Artifacts, signs, and photos in the museum are arranged in dioramas depicting the town’ s stagecoach, canal, and railroad history. Rooms and hallways are devoted to natural history, culture, industry, transportation, and military history.
Local Native American artifacts are on display, as well as taxidermy arrangements of native birds and mammals.
“I’m retired, and my wife said I was watching too much TV ,” laughs chief volunteer, John Cohill, 65, of Hancock.
Cohill’s family owned and operated Tonoloway Orchards, a local apple orchard enterprise that grew to include lumber, groceries, and banking from about 1919 to the 1940s.
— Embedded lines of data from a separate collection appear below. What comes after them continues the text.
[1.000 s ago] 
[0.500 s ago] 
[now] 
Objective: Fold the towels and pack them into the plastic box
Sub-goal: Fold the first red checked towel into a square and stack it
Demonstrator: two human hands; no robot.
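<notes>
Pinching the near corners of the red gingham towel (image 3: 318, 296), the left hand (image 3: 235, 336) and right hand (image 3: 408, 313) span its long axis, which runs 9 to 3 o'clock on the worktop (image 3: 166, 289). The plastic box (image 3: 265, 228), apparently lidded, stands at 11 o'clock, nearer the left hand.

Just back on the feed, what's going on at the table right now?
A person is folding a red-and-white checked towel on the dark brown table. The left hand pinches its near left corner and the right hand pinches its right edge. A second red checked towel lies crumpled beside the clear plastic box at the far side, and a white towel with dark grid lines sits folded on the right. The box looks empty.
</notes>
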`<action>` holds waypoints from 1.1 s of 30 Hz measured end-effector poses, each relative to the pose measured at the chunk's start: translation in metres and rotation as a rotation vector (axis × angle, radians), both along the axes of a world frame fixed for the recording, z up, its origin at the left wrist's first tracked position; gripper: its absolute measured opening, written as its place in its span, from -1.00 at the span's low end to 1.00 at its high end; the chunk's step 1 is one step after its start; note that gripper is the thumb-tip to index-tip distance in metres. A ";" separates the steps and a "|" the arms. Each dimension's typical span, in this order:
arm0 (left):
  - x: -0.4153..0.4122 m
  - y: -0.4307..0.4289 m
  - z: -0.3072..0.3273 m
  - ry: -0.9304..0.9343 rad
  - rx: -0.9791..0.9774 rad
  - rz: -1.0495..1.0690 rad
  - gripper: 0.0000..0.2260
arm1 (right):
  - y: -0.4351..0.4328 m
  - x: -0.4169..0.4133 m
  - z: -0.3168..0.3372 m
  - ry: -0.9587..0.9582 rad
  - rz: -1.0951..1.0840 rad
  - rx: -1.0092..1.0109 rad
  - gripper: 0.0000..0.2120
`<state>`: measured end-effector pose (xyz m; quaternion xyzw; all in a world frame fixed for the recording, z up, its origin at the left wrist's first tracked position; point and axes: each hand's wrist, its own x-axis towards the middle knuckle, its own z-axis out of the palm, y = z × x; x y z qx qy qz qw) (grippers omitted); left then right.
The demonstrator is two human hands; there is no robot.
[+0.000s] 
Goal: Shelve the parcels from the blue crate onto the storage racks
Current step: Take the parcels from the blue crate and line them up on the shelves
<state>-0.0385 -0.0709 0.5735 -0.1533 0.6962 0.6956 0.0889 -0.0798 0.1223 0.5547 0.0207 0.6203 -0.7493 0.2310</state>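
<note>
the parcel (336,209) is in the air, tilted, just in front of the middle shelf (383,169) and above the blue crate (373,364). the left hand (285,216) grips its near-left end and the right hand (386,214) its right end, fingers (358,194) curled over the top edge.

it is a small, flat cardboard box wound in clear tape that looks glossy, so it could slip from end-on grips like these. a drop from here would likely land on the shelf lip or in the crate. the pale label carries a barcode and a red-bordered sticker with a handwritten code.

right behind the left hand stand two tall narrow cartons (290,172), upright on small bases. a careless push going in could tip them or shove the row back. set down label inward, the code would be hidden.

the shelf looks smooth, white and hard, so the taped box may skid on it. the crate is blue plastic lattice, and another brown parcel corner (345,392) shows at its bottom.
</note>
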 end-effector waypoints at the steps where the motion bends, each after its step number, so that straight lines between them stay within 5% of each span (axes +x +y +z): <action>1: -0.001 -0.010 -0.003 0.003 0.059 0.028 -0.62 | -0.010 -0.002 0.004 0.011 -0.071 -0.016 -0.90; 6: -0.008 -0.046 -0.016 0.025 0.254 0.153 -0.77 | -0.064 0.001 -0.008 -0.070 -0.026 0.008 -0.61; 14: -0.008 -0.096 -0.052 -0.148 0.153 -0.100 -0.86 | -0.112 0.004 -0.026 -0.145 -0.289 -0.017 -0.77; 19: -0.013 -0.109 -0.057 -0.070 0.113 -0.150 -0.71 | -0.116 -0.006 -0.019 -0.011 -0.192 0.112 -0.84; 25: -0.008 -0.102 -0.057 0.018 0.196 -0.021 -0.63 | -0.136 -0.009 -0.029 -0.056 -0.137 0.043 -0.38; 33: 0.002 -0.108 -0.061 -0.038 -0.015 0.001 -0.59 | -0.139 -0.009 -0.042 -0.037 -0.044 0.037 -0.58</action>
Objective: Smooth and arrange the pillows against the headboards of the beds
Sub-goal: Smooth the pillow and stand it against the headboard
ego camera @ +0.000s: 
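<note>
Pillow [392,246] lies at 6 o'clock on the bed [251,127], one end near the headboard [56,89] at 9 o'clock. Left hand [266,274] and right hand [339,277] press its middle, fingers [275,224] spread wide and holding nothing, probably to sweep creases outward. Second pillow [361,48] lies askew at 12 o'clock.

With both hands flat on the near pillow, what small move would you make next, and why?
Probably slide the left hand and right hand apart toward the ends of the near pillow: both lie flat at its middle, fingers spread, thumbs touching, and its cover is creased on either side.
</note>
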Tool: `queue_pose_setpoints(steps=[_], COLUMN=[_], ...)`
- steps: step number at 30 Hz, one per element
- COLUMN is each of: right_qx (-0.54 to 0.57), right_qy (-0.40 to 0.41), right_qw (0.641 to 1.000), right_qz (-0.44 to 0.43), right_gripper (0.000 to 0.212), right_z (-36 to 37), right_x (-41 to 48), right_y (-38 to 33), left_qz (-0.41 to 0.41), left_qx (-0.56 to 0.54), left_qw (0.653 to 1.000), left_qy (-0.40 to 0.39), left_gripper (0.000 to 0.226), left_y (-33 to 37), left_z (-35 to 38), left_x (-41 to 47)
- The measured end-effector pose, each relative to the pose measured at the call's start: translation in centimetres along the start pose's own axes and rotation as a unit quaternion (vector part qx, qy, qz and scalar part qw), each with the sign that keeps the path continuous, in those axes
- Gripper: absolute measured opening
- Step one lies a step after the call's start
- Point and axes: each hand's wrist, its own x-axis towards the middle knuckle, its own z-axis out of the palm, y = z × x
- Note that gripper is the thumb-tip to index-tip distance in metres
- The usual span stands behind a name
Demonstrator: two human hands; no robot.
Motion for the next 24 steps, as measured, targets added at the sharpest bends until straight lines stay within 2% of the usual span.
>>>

“They’d ship the apples in the barrels they’d made,” Cohill recounts at the museum’s orchard history display.
Also of interest are mid-century displays of Hancock’s more recent boom time, including signs and merchandise from London Fog and Fleetwood, both of which closed in the early 1990s.
Memorabilia from old diners and orchards are a trip down memory lane for those who remember when Hancock was the place to be on a Friday night.
Pause to reflect at a wall of local heroes in the military room, which includes a collection of wartime artillery and artifacts.
The Hancock Museum is located at 126 West High Street in Hancock. It is free to visit and open to the public. Parking is available in the rear of the building.
Beginning January 7, it will be open every Saturday from 10 a.m. to 2 p.m.